Dry Conditions, Tougher Deer Hunt


Dry conditions could make this year’s general rifle buck deer hunt a tough hunt. Utah’s most popular hunt starts soon.

DWR Press Release

Months of hot, dry weather will likely make this fall’s general rifle buck deer hunt a tougher hunt.

Covy Jones said hot, dry weather makes deer less active. “Instead of moving,” said Jones, big game coordinator for the Division of Wildlife Resources, “the deer bed down in the shade. They stop feeding earlier in the morning. And they don’t leave their bedding areas to feed again until just before sundown. Because they’re not moving much, they’re tougher to find and hunt.”

Despite the tough conditions, more than 60,000 hunters, along with their non-hunting family and friends, are expected to enjoy time in the backcountry during Utah’s most popular hunt.

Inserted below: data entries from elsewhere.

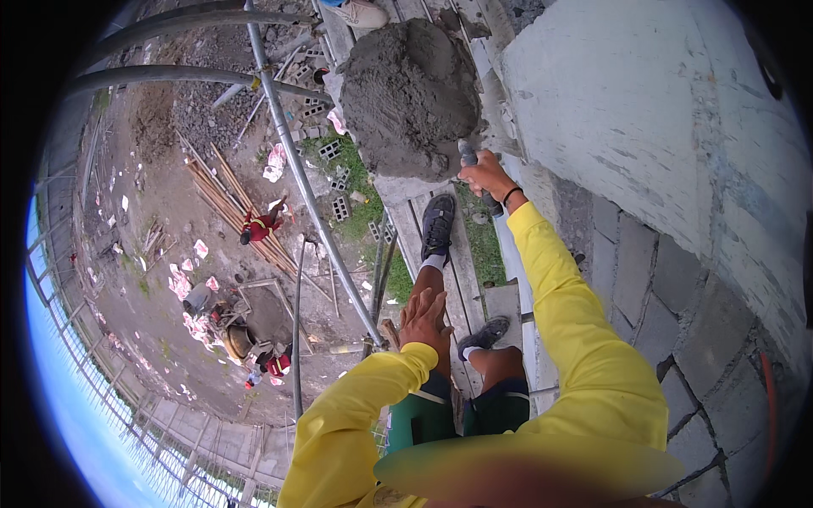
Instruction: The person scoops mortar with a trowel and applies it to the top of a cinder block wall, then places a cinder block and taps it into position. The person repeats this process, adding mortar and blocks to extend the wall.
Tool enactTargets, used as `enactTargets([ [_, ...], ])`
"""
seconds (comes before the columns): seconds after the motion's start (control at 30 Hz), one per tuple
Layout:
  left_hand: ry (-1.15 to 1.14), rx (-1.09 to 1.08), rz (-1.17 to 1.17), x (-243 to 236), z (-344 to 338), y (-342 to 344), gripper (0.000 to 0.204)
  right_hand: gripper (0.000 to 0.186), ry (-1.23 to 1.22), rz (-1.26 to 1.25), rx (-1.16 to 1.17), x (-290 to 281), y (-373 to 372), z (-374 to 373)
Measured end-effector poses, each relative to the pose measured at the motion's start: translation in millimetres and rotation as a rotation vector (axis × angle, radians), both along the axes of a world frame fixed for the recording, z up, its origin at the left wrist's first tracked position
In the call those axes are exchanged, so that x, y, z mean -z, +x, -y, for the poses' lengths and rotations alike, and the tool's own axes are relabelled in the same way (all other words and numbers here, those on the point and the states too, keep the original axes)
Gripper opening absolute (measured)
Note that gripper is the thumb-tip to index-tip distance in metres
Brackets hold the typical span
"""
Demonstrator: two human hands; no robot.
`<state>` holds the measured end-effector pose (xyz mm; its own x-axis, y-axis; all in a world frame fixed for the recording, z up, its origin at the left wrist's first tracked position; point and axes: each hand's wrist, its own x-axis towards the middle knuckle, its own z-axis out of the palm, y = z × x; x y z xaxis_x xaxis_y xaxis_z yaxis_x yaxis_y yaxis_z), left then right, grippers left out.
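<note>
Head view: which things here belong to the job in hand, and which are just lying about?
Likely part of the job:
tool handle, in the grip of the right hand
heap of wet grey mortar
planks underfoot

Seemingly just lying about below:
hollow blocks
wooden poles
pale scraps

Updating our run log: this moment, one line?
Right hand: gripping grey cylindrical handle; left hand: over bare leg; grey mortar mound: ahead
</note>
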<state>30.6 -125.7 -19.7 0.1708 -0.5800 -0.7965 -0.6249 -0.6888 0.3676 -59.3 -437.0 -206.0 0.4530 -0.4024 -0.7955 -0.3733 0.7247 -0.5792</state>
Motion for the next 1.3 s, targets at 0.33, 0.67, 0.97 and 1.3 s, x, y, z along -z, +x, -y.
enactTargets([
  [0.33,-0.109,-0.031,0.22,51,-60,-23,0.074,0.025,-0.031,-0.234,0.207,-399,-285,-222],
  [0.67,0.085,0.268,0.077,3,-125,37,0.051,0.019,-0.076,-0.621,0.527,-804,-513,-470],
  [0.97,0.348,0.259,-0.016,-29,-130,17,0.049,0.013,-0.448,-1.06,0.64,-949,-669,-550],
  [1.3,0.345,0.305,-0.036,-58,-79,-10,0.047,0.02,-0.748,-2.32,-0.051,-908,-707,-511],
])
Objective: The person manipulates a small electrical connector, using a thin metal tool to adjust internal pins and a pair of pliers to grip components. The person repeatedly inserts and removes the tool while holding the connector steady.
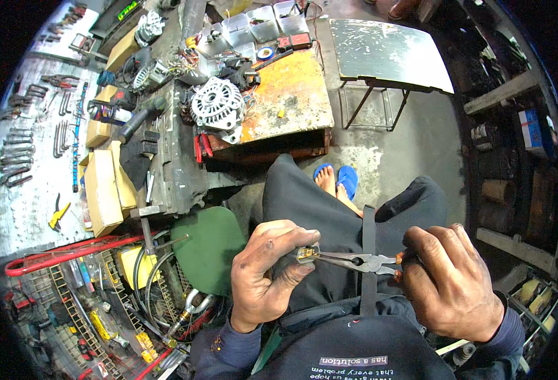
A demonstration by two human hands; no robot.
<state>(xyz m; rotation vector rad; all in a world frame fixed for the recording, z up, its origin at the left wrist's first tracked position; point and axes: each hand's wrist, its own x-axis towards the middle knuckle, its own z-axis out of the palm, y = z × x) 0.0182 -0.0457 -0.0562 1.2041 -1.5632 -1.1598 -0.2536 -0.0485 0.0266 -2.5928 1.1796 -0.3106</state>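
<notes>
Above my lap, my left hand [269,269] pinches a small connector-like part [308,254] between thumb and forefinger; it looks clear or grey with brass-coloured metal inside. My right hand [447,278] is wrapped round the orange handles of a pair of needle-nose pliers [369,262]. The pliers point left, and their tips meet the right side of the small part. Whether the tips grip a piece inside it is too small to tell. Most of the handles are hidden by my right fingers.
Ahead stands a worn orange-topped bench [291,95] with an alternator [217,104], red-handled pliers [203,147] and clear plastic bins [261,24]. A metal-topped stand [390,54] is at the far right. Left are a tool board [32,139], a green seat [208,250] and a red-rimmed wire rack [70,253].
</notes>
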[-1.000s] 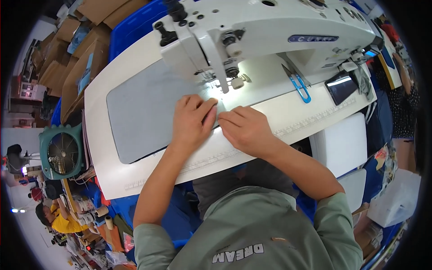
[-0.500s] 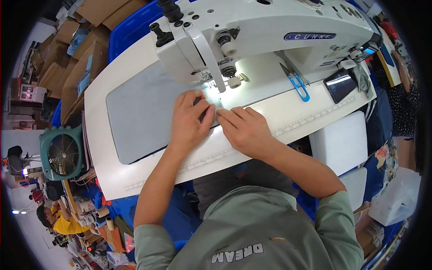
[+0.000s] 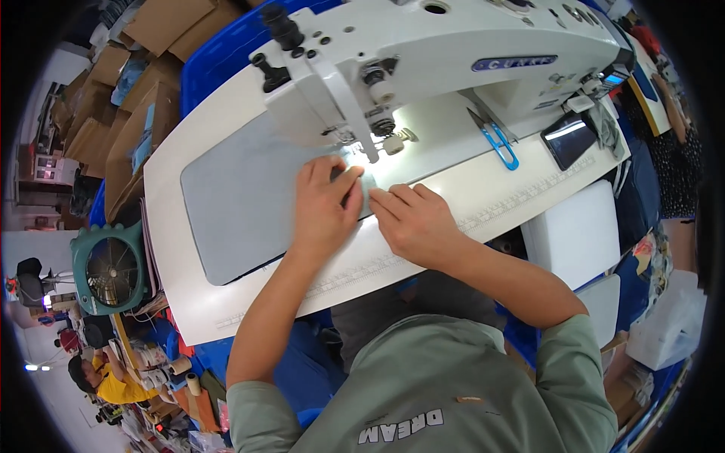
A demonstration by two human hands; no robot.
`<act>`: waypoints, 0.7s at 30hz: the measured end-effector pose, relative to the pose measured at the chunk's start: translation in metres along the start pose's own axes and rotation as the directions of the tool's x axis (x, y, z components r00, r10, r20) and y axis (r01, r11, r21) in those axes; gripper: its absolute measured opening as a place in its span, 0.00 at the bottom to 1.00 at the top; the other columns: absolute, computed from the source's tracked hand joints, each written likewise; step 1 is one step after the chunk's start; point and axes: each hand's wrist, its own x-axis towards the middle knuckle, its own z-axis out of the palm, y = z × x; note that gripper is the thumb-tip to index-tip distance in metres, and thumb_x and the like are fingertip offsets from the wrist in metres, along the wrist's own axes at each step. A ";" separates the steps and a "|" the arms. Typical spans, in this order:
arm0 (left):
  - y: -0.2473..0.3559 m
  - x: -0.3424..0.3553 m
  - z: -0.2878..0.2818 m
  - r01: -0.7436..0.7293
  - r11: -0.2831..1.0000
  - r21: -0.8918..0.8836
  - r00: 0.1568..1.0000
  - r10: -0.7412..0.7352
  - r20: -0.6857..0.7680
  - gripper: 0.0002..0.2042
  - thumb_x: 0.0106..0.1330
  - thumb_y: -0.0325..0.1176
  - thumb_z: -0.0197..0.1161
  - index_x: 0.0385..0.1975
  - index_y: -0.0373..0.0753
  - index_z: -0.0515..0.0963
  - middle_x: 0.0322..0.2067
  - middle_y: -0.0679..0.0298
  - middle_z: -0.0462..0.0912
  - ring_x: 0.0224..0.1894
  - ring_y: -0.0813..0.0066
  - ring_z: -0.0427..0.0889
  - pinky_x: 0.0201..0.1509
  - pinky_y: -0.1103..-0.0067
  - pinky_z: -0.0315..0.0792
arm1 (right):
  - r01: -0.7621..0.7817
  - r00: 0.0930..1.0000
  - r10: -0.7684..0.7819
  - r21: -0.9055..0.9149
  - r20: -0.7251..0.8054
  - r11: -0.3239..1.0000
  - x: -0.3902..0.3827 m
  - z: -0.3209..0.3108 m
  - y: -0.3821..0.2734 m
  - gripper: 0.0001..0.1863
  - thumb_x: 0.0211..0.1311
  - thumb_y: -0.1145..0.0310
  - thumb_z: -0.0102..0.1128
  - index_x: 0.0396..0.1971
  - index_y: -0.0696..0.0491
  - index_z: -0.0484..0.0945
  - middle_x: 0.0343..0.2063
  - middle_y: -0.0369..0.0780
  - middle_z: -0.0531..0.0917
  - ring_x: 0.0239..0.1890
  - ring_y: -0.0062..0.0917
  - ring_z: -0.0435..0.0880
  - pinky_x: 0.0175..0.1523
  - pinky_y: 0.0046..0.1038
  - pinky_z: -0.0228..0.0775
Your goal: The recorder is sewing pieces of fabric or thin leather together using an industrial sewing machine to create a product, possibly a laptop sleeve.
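Note:
My left hand [image 3: 326, 208] rests just in front of the needle area of a white sewing machine [image 3: 423, 68], with bent fingers and the thumb drawn in close. Beside it, the fingertips of my right hand [image 3: 417, 225] are pinched together at the edge of a small pale grey-green piece of material [image 3: 368, 183]. This piece spans the narrow gap between both hands, under the machine's lamp. What the left fingers grip is partly hidden by the hand. A flat grey panel [image 3: 238, 196] with rounded corners lies left of my left hand.
Blue-handled scissors [image 3: 500, 145] and a black phone [image 3: 568, 141] lie right on the white table [image 3: 177, 249]. A ruler strip [image 3: 483, 214] follows its front edge. Left are cardboard boxes [image 3: 162, 90], a green fan [image 3: 112, 268] and a person in yellow [image 3: 121, 381].
The whole view has shifted slightly. Both hands stay close together by the needle area, with the finger gap a little wider and the pale piece showing more between them.

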 end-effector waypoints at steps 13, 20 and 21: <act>-0.016 0.006 -0.018 -0.059 0.993 -0.101 0.958 0.084 0.272 0.22 0.63 0.26 0.70 0.59 0.43 0.84 0.61 0.52 0.77 0.65 0.48 0.74 0.71 0.58 0.68 | -0.035 0.999 0.035 0.016 0.005 0.999 0.023 0.006 0.013 0.12 0.52 0.71 0.66 0.37 0.60 0.86 0.43 0.38 0.86 0.41 0.29 0.82 0.42 0.32 0.73; -0.016 0.012 -0.089 -0.180 0.971 0.155 0.681 0.009 0.733 0.41 0.61 0.20 0.62 0.78 0.55 0.65 0.81 0.64 0.59 0.84 0.57 0.52 0.88 0.56 0.47 | -0.042 0.999 0.043 0.037 -0.030 0.998 0.023 0.009 0.017 0.15 0.53 0.70 0.67 0.41 0.60 0.86 0.47 0.38 0.87 0.43 0.30 0.82 0.43 0.32 0.74; -0.019 0.012 -0.086 -0.174 0.971 0.162 0.680 0.000 0.733 0.41 0.61 0.20 0.62 0.78 0.55 0.65 0.81 0.64 0.59 0.84 0.57 0.52 0.88 0.56 0.47 | -0.049 0.998 0.050 0.040 -0.028 0.998 0.022 0.010 0.018 0.16 0.53 0.70 0.67 0.42 0.59 0.86 0.47 0.38 0.87 0.43 0.30 0.83 0.43 0.32 0.74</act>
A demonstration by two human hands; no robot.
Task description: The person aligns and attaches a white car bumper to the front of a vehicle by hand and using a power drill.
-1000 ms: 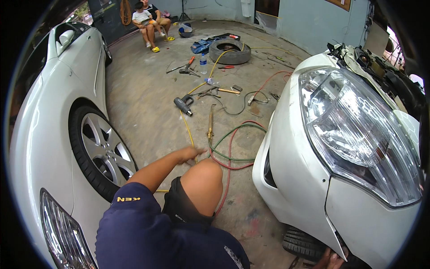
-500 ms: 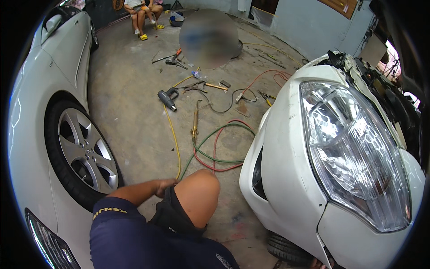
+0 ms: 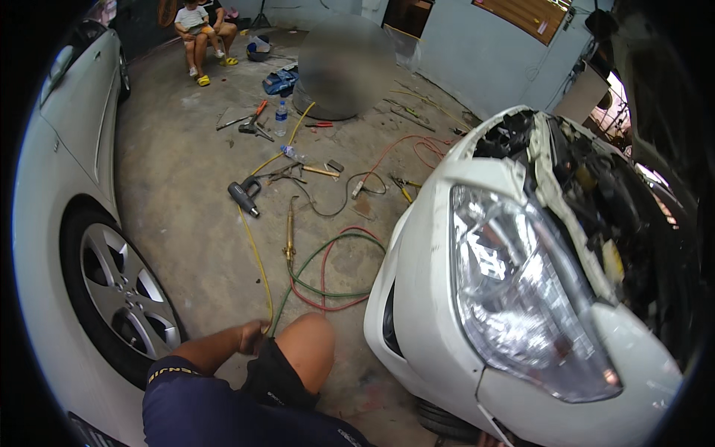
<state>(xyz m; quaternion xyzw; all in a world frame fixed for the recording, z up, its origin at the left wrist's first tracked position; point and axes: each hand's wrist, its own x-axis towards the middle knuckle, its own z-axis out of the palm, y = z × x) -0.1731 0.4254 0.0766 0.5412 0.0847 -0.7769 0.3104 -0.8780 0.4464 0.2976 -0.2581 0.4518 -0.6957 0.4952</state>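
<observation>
My left hand (image 3: 253,337) is beside my bent knee, its fingers curled in. A yellow hose (image 3: 257,257) runs down to it; whether the hand holds it or something else is hidden. At the bottom edge, only a bit of my right hand (image 3: 488,439) shows, by the lower edge of the white car's front bumper (image 3: 424,298); its fingers are mostly cut off. Above that bumper is a large clear headlight (image 3: 521,298). On the floor ahead lie a brass gas torch (image 3: 290,231) with red and green hoses and a grey heat gun (image 3: 244,197).
A silver-white car with its front wheel (image 3: 126,290) stands close on my left. Farther out lie a hammer (image 3: 320,170), pliers (image 3: 402,188), other hand tools and an upright water bottle (image 3: 281,118). Seated people (image 3: 201,33) are at the back. The engine bay (image 3: 581,179) is exposed.
The view has turned right and up, so the floor things sit lower and farther left, and more of the engine bay shows. My left hand stays beside the knee.
</observation>
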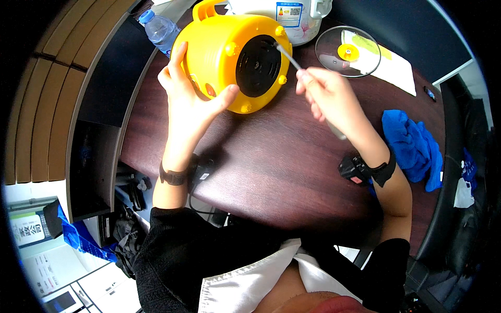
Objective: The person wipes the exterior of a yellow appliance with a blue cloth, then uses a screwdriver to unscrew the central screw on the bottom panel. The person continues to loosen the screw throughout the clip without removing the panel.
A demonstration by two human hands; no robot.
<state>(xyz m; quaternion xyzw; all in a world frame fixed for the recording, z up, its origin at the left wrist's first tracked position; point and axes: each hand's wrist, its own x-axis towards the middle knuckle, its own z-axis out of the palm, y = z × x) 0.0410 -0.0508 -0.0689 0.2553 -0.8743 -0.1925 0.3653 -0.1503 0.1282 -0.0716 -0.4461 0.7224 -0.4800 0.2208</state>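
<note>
Head view, item by item.

Yellow pot (216, 49): tipped on its side on the dark wooden table (271, 161), its round black base plate (258, 65) turned toward you and slightly right. Its long axis, base to mouth, runs away from you toward the upper left; the handle (204, 9) sticks up at the far edge. Small yellow feet ring the base plate.

Left hand (188, 99): yours, wrapped around the near left flank of the pot, fingers up its side, thumb pressed on the rim next to the base plate. It grips the pot and steadies it.

Right hand (326, 91): yours, pinched around a thin screwdriver (288, 57). The shaft slants up and left from the fingers, its tip meeting the upper right edge of the base plate, close to a foot.

Step in hand, as a judgement: you are working a fastener at the base plate's rim. Whether the tip is seated cannot be told. The next move calls for keeping the shaft in line with the fastener, pressing inward, and holding the pot firm so it does not roll.

Around it: glass lid (348, 52) with a yellow knob, lying flat to the right, well apart; white paper (399, 68) beneath it; blue cloth (412, 146) at the right edge; plastic bottle (159, 31) behind the pot; white container (302, 18) touching or just behind it.
</note>
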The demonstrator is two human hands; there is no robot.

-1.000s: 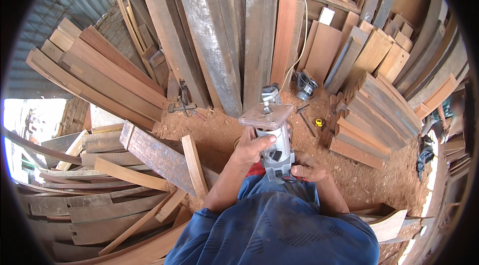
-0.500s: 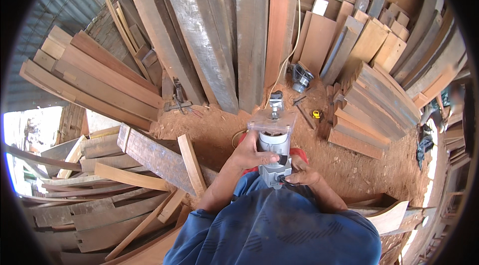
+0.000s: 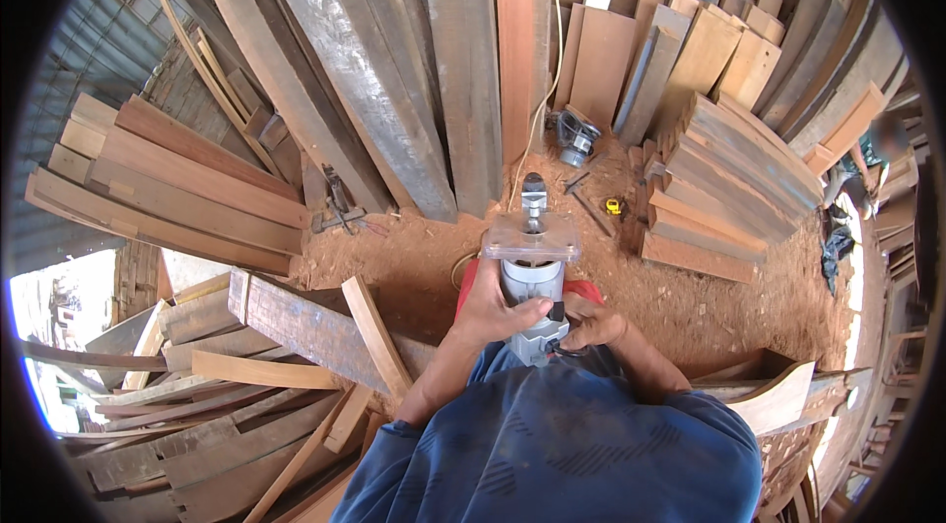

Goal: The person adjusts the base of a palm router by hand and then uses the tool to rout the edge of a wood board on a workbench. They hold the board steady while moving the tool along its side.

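Observation:
A grey trim router [image 3: 533, 279] is held in front of my body, its clear base plate [image 3: 532, 237] and bit end pointing away from me. My left hand [image 3: 496, 309] is closed round the left side of the motor body, thumb across it. At the near end, my right hand [image 3: 588, 324] grips the right side of the housing, thumb beside a dark part that may be the switch. Some right fingers are hidden behind the tool.
Long planks [image 3: 468, 80] lean upright ahead. Stacked boards [image 3: 724, 198] lie right of a yellow tape measure [image 3: 613, 206] and a second power tool [image 3: 574, 137] on the dusty ground. Clamps [image 3: 338, 206] lie further left. Loose timber [image 3: 246, 424] fills the lower left. Another person [image 3: 867, 159] is at the far right.
The view has shifted slightly, so the surroundings sit further left. My right thumb has moved a little up along the router's near end. Both hands keep hold of the router.

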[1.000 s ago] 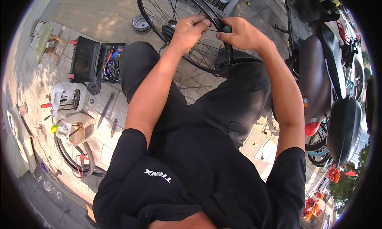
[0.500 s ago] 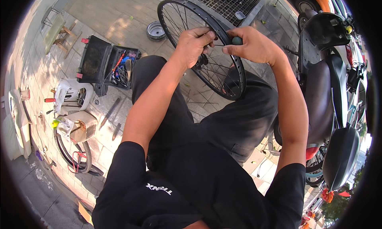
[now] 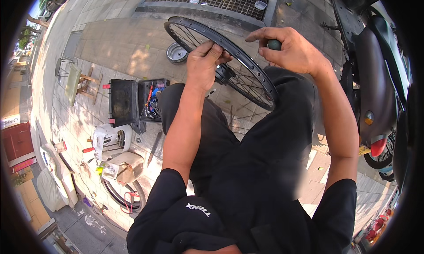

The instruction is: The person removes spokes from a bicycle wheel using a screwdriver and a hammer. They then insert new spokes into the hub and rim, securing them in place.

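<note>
A black bicycle wheel (image 3: 252, 63) with thin dark spokes stands tilted in front of me, its lower part between my knees. My left hand (image 3: 204, 66) is closed on the wheel at the rim's inner side, with thumb and fingers pinched together; whether a spoke lies in the pinch is hidden. To the right of the rim and apart from it, my right hand (image 3: 293, 51) is curled round a dark green, rounded knob-like thing (image 3: 274, 44). The rest of that thing is covered by the palm. Its index finger points out toward the rim.
An open black toolbox (image 3: 124, 101) full of tools lies left of my knee. Near it are a white plastic stool (image 3: 109, 137), a cut container (image 3: 128, 163) and a tyre (image 3: 139, 192). A round metal hub (image 3: 176, 53) sits behind the wheel. A scooter (image 3: 377, 77) stands at right.
My right hand has drawn back from the rim with the green knob, and its index finger has straightened. My left hand still pinches at the wheel. The whole view has shifted.
</note>
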The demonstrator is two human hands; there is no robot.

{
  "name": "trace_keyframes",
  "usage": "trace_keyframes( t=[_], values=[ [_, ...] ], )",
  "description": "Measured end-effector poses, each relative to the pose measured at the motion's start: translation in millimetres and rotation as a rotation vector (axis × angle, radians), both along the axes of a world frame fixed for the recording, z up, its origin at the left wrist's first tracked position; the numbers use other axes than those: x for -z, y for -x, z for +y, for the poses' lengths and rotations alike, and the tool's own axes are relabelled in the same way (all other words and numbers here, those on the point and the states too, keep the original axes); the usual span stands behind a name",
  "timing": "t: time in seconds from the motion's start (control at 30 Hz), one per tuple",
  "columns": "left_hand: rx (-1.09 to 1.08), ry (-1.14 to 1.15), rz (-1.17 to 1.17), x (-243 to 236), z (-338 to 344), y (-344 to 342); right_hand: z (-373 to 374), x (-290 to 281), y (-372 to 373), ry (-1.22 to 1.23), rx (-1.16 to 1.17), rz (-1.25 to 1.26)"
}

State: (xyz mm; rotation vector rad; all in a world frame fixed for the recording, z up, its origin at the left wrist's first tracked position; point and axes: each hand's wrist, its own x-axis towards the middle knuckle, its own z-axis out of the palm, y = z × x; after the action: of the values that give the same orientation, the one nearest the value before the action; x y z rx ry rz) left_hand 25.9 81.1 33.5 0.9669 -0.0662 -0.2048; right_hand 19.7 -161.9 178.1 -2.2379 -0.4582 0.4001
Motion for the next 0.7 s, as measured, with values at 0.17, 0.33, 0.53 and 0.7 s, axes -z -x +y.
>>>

This fall, the general rifle hunt is split into two hunts: an early hunt that started Oct. 10 on seven hunting units in Utah, and a late hunt that starts Oct. 20 on 29 units.

Dry conditions

Drought.gov confirms what you likely already know: drought has Utah in its grip. Jones said drought conditions are extreme in 40% of the state. “The eastern part of Utah is especially dry,” he said.

In addition to areas under extreme drought, 7% of Utah is experiencing exceptional drought. “Exceptional drought is as bad as it gets,” Jones said. “Conditions like that haven’t been seen in recent history.”

Despite the dry conditions, spotty areas across the state have received some rain this summer. And rain between now and the start of the hunt could cause some grasses to ‘green up’ and help rejuvenate some of the browse species deer rely on in the winter.

“Spots that have green vegetation might be ‘deer magnets’ during the hunt,” he said.

You can learn more about conditions on the unit you’ll hunt on the Utah Hunt Planner website.

More than 360,000 deer

The number of mule deer in Utah peaked at 384,000 in 2016. That’s the highest count since the 1980s. A tough winter in parts of northern and northeastern Utah in 2016–2017, and severe drought in 2017, dropped that number to an estimated 363,000 bucks, does and fawns after the hunts were over in 2017. And only a few of those deer died this past winter.

“There are still a lot of deer in Utah,” Jones said, “but, because of the tough hunting conditions, they’ll be more difficult to find this fall.”

Also, don’t be surprised if the antlers on the buck you take are smaller than normal. “A buck deer’s body will meet its nutritional needs first before putting energy into antler growth,” Jones said. “Because of the drought, many of the plants the deer eat don’t have the nutritional value they normally have. So, on average, antler growth probably won’t be as good this year as it would normally be.”